▶ Action item: Somewhere below, one line contains "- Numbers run" and a later line contains "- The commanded". Output those two lines and everything between them exactly, and nothing else.
_ _ _
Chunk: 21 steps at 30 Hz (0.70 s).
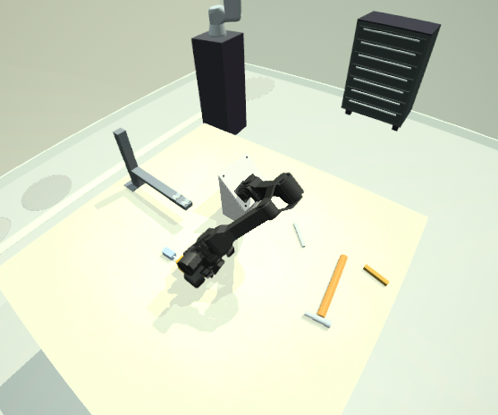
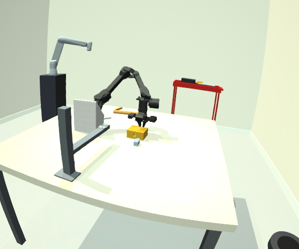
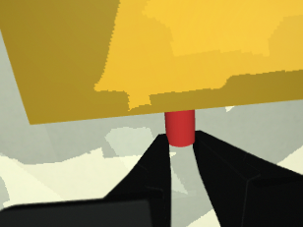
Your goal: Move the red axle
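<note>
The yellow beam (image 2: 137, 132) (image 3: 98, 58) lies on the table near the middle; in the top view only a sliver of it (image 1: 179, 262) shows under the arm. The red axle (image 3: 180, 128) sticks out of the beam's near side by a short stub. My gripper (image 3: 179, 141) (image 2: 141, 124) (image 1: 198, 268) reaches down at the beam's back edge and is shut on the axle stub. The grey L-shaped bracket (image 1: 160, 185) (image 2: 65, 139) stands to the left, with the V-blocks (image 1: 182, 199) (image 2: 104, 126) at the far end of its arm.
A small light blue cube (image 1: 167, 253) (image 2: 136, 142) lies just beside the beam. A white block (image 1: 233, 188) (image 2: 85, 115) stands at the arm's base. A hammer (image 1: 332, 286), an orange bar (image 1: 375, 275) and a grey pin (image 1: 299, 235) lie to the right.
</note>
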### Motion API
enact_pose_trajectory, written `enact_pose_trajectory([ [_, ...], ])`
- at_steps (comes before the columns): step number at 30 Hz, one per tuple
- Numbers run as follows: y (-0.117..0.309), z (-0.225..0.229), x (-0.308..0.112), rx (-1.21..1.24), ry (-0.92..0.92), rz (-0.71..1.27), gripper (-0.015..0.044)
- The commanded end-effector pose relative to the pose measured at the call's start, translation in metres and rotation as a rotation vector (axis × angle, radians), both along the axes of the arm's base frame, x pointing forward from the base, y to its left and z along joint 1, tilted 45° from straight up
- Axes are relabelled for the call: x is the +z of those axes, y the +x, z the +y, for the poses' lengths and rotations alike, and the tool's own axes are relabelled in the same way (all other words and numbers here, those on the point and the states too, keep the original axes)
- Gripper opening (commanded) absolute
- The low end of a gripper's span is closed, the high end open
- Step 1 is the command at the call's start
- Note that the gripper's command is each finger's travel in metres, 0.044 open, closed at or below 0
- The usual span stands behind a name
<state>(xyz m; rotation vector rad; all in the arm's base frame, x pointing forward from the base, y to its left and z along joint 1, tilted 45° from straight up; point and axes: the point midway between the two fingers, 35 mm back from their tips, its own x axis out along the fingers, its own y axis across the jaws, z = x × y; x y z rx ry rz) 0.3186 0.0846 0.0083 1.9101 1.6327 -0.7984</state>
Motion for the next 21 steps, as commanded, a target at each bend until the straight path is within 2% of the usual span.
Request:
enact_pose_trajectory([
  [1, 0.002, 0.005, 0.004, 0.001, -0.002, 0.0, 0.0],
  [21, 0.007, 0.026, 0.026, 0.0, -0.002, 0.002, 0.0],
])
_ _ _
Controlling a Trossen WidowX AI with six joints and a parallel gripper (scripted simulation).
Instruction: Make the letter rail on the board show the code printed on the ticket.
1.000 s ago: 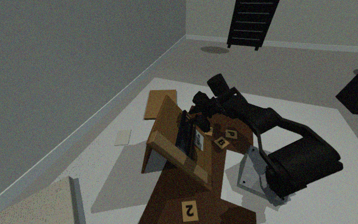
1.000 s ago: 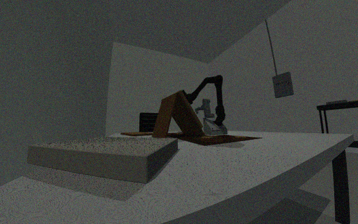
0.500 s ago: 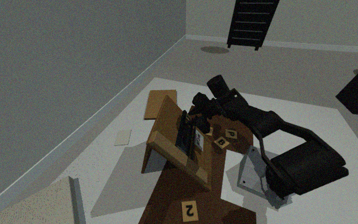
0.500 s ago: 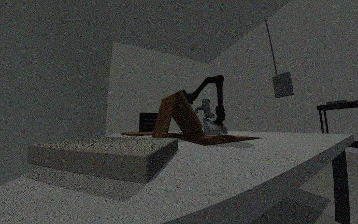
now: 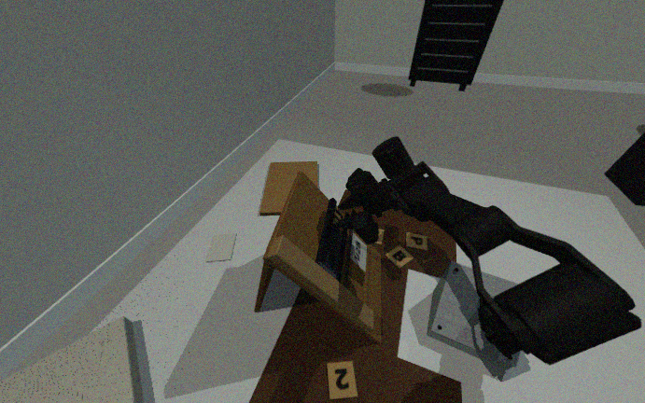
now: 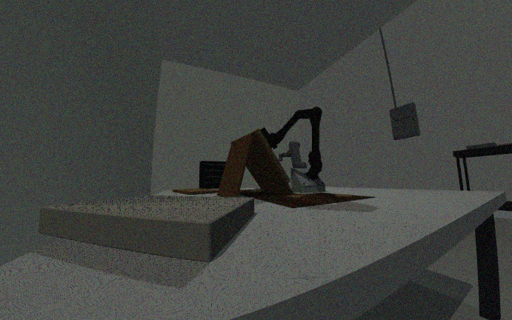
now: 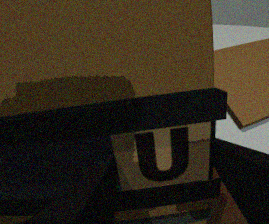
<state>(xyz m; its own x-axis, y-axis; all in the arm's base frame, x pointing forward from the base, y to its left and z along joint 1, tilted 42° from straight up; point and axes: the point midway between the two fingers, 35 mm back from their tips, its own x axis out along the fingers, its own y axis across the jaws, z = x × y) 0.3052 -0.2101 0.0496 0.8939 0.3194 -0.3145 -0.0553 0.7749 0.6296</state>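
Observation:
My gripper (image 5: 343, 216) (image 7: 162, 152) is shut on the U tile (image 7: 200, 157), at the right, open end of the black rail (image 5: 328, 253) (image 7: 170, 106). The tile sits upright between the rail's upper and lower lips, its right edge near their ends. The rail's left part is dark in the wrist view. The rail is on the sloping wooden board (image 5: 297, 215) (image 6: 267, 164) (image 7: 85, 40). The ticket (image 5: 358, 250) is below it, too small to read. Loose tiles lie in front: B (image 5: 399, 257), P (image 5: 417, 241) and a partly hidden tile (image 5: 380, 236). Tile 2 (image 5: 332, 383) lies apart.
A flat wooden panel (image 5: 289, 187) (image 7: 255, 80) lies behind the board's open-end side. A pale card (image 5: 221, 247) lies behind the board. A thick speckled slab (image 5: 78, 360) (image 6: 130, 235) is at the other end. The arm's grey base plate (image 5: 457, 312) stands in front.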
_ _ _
▶ Your response:
- Numbers run as follows: y (-0.117..0.309), z (-0.225..0.229), x (-0.308..0.112), rx (-1.21..1.24), ry (-0.92..0.92), rz (-0.71..1.27), gripper (-0.015..0.044)
- The commanded end-effector pose relative to the pose measured at the call's start, translation in metres and rotation as a rotation vector (axis × angle, radians), both along the axes of the arm's base frame, x pointing forward from the base, y to its left and z along joint 1, tilted 45° from straight up

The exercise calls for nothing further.